=== Exercise prompt ===
Starting at the first line of the entries below, restate each line exactly until you reach the line with "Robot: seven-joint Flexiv", and print that one too. Leave the pictures out and stop there.

=== Record set ===
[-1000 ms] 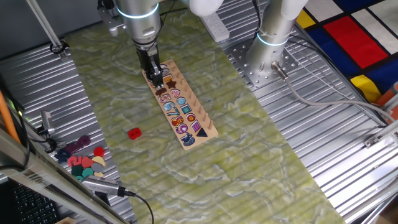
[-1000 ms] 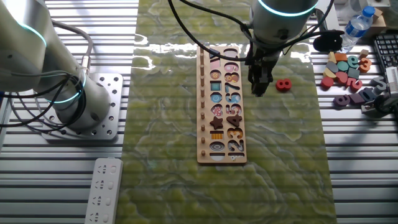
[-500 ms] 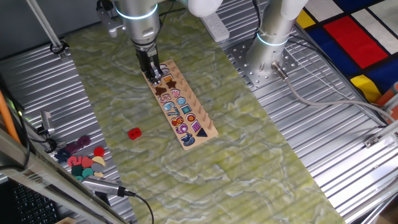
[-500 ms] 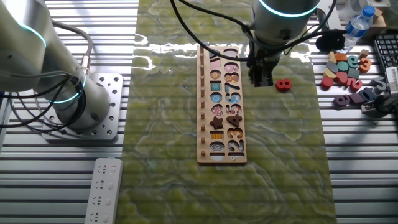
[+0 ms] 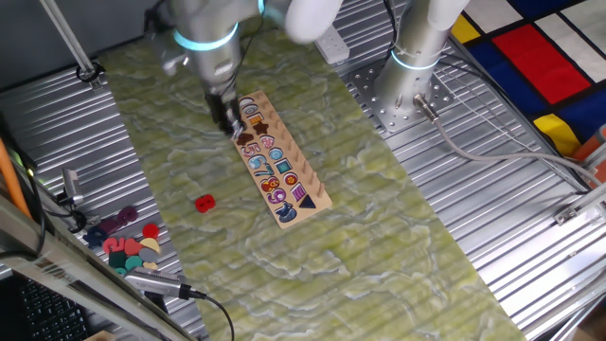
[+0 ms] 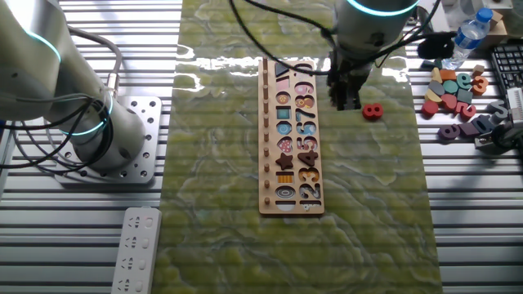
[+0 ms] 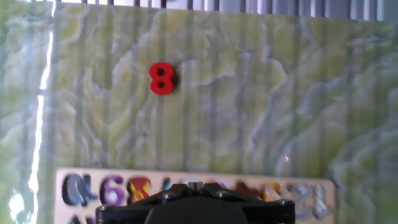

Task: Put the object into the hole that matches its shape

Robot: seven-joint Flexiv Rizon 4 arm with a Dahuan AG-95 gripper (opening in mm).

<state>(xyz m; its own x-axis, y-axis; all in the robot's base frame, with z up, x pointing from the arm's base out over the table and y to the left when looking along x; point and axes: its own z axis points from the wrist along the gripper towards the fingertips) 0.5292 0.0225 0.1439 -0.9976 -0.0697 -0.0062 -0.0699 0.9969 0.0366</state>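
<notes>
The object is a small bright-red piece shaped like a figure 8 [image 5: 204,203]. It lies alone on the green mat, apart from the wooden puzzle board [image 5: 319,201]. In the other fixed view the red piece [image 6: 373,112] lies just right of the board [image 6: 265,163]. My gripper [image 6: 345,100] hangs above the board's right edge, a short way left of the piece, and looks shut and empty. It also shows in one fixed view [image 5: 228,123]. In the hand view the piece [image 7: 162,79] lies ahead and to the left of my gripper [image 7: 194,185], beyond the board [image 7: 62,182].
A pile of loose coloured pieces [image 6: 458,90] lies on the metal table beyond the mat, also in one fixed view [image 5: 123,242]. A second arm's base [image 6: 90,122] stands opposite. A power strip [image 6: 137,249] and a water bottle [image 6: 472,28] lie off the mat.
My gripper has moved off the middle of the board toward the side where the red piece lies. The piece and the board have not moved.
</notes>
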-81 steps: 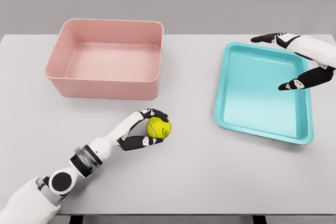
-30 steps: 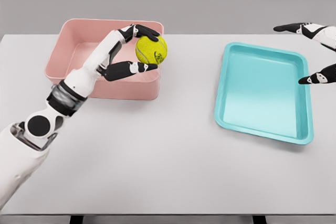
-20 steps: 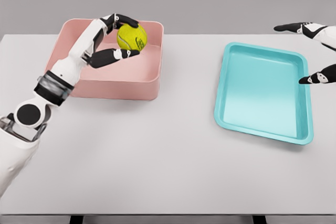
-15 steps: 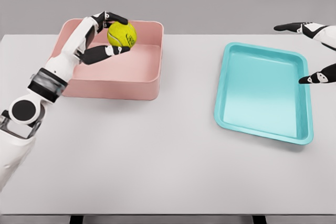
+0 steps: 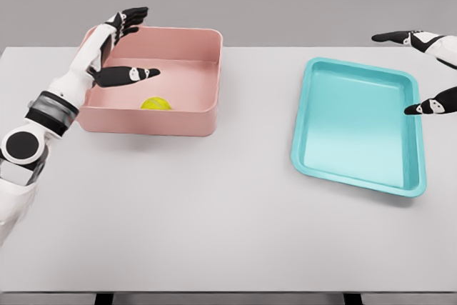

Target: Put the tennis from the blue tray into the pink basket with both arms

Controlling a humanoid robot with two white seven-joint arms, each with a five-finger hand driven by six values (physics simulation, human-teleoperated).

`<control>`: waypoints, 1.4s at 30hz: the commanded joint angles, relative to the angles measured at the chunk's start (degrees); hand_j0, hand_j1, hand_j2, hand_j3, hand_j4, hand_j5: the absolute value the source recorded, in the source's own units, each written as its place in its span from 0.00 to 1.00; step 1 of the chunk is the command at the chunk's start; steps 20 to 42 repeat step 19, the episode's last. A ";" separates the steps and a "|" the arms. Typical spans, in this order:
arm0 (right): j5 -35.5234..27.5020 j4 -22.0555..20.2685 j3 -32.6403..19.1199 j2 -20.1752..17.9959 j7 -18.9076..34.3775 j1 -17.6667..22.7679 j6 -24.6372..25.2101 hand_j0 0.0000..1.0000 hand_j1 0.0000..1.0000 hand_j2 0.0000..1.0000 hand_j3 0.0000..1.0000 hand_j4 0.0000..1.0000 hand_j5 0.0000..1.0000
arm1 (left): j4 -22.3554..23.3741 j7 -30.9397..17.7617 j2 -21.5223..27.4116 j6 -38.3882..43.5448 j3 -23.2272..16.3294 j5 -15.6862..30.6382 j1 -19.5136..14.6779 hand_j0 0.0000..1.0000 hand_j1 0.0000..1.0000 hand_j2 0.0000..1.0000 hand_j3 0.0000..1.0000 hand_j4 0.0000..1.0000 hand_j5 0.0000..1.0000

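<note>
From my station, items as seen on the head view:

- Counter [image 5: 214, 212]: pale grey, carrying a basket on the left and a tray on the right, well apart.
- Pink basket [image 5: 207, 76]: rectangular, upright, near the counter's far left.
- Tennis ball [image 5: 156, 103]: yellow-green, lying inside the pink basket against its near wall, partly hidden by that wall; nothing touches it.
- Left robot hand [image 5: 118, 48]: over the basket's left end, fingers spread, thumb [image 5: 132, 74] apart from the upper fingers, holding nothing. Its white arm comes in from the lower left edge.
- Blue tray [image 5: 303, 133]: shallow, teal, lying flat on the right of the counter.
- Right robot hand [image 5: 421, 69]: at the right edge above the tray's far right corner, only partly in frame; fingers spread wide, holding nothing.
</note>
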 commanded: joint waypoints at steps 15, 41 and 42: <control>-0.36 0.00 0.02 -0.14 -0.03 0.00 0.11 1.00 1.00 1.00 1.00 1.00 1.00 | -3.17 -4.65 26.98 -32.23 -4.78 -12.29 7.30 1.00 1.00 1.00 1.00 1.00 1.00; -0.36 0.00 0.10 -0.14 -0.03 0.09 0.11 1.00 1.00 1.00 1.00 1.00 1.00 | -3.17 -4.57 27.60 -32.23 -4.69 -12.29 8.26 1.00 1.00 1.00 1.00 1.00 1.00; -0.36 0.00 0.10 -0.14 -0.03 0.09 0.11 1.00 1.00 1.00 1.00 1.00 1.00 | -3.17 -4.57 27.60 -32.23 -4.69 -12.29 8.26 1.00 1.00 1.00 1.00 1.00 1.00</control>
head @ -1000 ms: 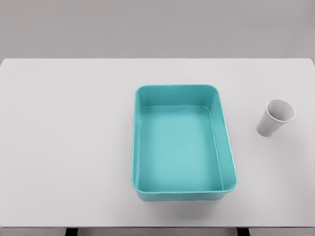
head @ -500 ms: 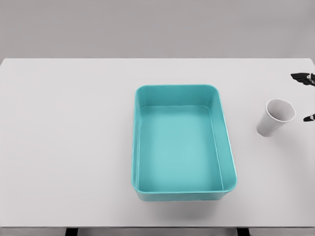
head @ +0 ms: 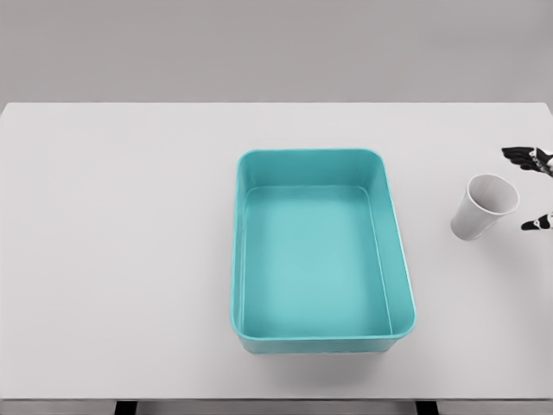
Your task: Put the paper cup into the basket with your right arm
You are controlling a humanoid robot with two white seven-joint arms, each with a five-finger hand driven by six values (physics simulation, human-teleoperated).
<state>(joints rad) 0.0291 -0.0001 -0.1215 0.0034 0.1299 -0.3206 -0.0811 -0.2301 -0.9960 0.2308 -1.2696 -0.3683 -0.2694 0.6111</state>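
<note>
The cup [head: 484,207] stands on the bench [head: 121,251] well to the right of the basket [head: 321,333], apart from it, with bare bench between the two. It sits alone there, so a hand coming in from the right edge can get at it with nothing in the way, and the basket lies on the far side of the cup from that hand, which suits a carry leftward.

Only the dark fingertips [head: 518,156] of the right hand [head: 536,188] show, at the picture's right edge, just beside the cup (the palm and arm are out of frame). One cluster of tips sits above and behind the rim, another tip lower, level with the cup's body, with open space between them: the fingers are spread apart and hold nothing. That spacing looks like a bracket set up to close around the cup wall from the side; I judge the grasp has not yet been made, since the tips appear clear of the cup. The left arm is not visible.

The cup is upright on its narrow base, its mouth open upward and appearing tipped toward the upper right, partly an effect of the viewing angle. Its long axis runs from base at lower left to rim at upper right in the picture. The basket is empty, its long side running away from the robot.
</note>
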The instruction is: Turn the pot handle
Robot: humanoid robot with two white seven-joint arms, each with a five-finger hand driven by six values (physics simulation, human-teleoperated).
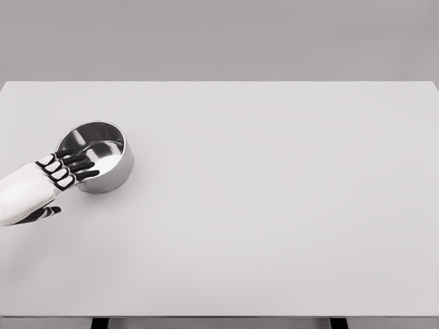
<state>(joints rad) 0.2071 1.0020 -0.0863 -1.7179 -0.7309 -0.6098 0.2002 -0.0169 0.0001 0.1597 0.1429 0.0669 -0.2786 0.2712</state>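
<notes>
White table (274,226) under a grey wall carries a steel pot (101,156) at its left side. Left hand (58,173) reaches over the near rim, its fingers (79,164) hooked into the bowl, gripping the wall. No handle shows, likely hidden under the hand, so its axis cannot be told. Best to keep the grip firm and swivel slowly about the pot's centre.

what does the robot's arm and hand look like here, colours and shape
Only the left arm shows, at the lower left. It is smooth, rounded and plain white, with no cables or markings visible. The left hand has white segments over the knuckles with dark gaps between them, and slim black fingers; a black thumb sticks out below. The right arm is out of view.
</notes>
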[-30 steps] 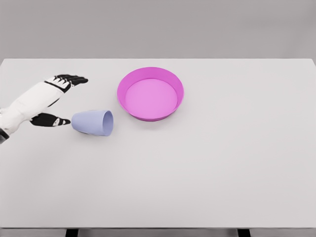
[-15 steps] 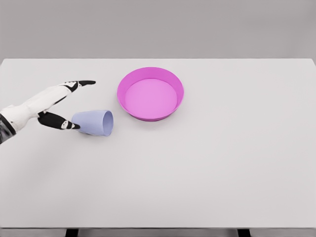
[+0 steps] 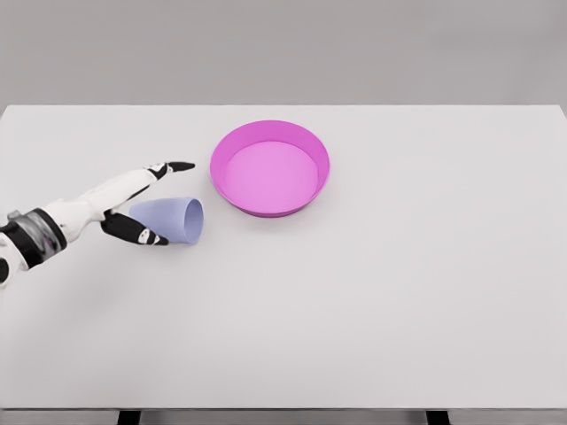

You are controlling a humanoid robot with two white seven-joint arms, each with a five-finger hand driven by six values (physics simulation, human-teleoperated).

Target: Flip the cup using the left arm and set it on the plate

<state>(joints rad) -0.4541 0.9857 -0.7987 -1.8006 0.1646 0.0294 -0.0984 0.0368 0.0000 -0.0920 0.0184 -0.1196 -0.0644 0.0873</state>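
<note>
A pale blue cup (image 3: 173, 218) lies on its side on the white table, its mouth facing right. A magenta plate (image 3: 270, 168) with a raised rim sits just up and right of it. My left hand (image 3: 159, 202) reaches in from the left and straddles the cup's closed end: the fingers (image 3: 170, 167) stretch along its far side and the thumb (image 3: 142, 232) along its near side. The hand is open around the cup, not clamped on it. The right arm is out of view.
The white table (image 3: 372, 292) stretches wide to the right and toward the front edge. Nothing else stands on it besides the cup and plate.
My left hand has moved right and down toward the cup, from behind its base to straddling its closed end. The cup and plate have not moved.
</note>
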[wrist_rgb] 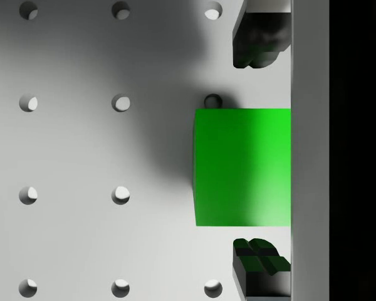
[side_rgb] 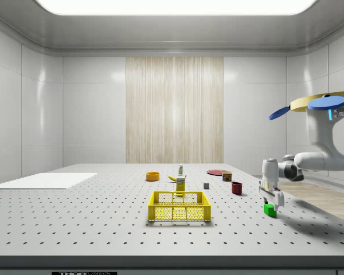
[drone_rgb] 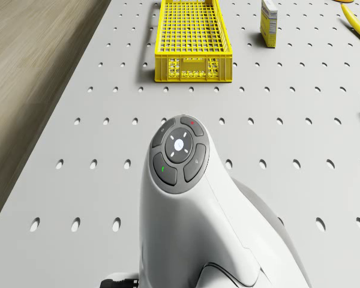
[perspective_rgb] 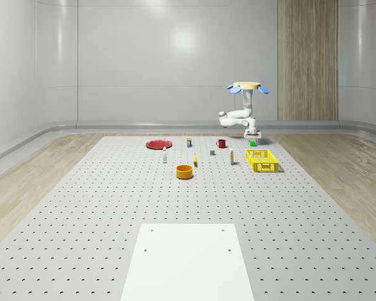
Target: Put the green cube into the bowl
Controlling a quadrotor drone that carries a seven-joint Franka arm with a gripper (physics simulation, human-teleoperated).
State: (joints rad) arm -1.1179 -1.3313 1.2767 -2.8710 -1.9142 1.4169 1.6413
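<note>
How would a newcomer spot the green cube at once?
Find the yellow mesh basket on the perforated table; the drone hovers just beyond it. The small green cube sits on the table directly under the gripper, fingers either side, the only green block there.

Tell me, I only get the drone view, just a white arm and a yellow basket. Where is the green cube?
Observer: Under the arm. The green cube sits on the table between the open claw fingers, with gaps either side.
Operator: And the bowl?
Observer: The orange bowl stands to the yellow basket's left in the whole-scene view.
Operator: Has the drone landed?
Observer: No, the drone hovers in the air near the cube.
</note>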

=== Exercise result ===
[-1000 ms] 
[-1000 ms] 
[-500 ms] 
[-500 ms] 
[+0 ms] 
[+0 ms] 
[+0 ms] 

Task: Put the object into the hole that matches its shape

Robot: seven-joint Flexiv Rizon 4 arm with a Dahuan AG-95 gripper (opening in mm).

This finishes the answer.